= Beginning of Section =
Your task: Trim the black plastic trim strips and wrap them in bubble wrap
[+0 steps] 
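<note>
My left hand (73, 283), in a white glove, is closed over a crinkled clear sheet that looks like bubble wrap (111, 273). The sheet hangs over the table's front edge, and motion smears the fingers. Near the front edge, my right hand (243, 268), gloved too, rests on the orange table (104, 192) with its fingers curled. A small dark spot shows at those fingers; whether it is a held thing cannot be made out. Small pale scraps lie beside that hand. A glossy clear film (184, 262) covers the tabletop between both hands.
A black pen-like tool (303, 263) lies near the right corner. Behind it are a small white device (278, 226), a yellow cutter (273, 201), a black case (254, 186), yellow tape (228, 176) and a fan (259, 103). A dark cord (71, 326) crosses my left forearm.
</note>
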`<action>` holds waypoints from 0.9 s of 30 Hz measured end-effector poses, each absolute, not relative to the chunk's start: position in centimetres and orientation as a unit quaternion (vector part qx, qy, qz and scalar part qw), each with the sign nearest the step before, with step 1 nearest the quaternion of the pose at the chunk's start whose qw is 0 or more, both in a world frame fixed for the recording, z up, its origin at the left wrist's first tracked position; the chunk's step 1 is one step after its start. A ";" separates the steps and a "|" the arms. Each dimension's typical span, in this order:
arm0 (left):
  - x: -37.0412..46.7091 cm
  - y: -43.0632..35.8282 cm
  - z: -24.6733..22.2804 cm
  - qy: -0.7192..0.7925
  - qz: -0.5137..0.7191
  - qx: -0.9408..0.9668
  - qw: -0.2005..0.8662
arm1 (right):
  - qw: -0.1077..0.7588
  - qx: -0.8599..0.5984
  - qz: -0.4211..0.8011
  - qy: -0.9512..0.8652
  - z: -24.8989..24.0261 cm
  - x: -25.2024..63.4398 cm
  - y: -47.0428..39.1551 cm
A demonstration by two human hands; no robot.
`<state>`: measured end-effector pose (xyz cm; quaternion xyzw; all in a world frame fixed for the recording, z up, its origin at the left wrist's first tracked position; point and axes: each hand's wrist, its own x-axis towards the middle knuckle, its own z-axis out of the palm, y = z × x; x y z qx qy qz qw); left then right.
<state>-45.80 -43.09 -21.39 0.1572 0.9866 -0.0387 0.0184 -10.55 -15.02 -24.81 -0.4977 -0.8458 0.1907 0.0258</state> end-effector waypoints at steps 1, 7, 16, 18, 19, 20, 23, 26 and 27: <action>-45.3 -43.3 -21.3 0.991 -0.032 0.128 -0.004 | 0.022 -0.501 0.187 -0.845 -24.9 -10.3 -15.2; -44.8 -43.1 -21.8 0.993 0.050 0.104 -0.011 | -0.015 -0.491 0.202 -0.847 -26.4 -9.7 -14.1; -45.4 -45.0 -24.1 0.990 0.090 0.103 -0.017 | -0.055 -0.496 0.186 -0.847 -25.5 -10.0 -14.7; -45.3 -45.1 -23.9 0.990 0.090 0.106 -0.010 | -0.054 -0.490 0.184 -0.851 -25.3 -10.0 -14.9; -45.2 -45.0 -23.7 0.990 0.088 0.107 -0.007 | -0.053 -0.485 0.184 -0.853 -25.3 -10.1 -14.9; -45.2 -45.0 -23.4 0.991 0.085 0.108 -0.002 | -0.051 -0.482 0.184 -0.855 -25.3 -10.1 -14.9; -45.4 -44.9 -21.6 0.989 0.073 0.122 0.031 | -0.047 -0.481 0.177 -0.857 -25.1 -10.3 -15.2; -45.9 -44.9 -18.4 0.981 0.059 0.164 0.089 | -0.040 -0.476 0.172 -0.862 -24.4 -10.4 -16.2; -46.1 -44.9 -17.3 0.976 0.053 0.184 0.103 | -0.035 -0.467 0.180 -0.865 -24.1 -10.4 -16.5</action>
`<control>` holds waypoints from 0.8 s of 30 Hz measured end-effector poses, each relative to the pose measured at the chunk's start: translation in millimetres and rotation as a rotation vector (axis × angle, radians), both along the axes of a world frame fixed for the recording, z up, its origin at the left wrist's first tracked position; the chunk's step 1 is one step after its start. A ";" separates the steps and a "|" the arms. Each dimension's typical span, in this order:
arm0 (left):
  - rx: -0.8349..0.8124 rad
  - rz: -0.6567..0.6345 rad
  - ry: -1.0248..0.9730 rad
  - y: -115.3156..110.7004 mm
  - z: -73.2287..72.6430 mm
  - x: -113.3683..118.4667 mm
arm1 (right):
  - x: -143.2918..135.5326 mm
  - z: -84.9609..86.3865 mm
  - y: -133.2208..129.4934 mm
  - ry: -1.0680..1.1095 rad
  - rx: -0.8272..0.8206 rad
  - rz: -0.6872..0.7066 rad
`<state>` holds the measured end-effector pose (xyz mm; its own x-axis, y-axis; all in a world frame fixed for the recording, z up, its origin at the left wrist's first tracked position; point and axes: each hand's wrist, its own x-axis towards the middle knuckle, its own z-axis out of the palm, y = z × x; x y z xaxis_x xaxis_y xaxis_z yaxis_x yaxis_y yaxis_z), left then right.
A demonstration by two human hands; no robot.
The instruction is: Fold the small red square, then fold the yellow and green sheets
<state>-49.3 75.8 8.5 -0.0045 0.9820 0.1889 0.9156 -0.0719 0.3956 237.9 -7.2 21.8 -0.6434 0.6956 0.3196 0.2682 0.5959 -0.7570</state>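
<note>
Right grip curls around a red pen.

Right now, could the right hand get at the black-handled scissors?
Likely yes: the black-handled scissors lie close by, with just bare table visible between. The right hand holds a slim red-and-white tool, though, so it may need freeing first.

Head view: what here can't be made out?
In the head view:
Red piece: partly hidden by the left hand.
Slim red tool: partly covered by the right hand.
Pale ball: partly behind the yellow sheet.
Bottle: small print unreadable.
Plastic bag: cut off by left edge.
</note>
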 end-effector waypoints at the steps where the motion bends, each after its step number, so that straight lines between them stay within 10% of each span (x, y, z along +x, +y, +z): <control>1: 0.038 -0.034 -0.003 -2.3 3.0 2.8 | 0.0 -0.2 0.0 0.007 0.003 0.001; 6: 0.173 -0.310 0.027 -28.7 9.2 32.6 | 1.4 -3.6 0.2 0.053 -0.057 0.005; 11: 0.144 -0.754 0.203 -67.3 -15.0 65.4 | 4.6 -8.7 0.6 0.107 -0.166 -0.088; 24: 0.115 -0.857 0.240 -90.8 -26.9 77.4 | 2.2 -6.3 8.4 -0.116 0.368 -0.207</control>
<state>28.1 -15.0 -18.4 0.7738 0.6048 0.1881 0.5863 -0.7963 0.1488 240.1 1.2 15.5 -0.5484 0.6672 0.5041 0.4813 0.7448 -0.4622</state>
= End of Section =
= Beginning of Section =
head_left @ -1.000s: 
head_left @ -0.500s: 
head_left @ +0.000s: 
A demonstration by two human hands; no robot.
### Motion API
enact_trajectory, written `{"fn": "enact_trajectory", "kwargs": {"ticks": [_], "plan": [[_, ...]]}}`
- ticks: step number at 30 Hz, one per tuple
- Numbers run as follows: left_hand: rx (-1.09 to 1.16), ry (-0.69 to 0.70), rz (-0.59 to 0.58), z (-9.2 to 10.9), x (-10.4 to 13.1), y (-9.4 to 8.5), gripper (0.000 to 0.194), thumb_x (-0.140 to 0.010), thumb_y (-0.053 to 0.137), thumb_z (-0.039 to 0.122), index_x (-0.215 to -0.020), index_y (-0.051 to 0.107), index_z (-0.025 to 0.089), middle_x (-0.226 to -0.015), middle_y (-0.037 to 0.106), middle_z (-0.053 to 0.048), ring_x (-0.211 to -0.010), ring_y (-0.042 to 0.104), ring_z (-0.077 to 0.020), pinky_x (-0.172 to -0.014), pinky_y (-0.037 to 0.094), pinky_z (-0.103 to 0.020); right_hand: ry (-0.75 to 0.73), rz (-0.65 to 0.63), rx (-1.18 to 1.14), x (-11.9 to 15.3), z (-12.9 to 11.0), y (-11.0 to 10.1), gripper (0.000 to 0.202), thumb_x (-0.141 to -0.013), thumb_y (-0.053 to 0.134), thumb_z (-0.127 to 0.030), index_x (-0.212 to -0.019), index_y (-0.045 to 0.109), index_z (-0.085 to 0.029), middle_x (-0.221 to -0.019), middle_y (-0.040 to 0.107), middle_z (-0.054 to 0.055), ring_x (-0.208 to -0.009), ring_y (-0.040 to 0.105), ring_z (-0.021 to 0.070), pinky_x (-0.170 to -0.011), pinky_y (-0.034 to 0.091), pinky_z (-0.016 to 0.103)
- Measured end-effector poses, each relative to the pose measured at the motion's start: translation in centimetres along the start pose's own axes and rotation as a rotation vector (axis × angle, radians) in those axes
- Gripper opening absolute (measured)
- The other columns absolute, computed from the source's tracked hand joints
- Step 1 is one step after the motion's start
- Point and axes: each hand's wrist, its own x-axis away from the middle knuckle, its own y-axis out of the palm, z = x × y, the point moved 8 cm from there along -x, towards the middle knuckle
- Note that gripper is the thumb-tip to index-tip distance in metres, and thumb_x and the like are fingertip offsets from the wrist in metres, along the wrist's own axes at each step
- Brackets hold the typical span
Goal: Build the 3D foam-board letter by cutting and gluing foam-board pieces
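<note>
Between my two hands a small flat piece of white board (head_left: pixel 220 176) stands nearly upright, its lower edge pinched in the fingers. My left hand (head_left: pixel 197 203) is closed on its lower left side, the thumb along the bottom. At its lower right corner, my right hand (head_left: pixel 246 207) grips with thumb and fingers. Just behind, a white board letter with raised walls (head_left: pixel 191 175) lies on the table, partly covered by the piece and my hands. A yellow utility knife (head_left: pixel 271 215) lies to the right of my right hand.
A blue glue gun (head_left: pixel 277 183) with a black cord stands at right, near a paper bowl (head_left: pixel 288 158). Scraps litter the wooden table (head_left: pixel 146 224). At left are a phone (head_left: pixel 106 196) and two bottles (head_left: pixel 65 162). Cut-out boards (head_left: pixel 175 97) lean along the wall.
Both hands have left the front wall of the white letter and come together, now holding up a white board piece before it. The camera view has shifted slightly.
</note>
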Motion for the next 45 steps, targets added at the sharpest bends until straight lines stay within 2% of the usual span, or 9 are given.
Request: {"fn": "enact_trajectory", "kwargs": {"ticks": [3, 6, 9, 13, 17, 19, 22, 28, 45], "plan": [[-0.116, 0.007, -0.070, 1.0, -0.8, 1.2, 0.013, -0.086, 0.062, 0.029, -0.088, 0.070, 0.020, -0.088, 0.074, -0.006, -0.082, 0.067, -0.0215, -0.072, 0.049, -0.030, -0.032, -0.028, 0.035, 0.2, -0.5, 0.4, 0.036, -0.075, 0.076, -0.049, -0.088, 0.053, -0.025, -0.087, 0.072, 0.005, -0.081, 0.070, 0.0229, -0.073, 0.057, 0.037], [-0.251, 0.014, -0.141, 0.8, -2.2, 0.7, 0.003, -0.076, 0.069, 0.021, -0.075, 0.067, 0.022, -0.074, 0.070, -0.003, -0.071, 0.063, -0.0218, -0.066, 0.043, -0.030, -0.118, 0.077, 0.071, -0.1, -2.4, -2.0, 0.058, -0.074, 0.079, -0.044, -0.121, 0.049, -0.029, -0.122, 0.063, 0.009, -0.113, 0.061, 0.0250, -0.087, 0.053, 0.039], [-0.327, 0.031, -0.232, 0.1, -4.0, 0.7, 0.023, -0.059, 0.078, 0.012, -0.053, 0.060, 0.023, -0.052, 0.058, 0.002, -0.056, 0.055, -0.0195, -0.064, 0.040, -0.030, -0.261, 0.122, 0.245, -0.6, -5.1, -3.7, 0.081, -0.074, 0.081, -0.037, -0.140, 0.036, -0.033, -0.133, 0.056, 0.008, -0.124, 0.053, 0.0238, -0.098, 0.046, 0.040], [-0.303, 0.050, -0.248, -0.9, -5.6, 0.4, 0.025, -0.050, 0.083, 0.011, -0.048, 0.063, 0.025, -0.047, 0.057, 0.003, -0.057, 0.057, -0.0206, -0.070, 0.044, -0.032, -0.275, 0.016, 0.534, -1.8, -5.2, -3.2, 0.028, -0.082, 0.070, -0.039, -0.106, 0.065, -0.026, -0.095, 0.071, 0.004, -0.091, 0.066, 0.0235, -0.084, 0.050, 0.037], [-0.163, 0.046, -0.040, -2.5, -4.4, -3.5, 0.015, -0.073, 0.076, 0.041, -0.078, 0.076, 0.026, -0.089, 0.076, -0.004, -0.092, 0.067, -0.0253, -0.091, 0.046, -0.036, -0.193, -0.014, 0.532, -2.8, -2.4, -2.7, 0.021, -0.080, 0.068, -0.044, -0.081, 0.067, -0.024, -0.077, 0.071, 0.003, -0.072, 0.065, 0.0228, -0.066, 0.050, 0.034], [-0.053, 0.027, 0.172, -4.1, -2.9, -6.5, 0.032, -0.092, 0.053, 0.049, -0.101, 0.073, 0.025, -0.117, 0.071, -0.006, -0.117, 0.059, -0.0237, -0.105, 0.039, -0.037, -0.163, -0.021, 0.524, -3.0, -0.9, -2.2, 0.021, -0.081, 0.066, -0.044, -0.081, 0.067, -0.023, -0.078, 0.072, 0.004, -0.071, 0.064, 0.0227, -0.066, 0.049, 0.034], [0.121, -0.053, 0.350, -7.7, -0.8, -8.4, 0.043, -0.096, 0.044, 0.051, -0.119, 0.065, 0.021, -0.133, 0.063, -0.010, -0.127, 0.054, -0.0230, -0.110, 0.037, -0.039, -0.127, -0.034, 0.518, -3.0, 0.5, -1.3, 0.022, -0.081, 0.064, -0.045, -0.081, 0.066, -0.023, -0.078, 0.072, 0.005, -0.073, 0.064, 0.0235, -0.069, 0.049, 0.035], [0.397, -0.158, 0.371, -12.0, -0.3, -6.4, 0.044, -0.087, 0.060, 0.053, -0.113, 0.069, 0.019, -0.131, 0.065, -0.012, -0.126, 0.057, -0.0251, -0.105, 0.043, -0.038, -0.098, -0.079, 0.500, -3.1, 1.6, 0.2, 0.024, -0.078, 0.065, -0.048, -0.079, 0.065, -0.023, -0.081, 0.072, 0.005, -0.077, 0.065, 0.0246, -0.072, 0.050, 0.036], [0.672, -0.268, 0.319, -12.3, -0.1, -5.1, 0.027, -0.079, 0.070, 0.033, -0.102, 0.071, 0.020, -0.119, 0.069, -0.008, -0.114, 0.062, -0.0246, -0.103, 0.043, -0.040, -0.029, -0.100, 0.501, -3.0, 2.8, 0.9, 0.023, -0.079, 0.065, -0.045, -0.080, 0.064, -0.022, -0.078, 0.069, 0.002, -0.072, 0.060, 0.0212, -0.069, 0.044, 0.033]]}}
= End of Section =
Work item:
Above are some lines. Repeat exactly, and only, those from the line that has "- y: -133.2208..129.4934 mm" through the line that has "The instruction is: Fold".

Exercise result:
  - y: -133.2208..129.4934 mm
  - ry: -1.0680..1.1095 rad
  - rx: -0.8272..0.8206 rad
  - rz: -0.6872..0.7066 rad
`<state>` holds the measured end-effector pose (xyz mm; its own x-axis, y-axis; all in a world frame fixed for the recording, z up, its origin at the left wrist's first tracked position; point and axes: each hand's wrist, its own x-axis towards the middle knuckle, its own z-axis out of the palm, y = z × x; x y z xaxis_x xaxis_y xaxis_z yaxis_x yaxis_y yaxis_z), left then right.
A demonstration by two human hands; no robot.
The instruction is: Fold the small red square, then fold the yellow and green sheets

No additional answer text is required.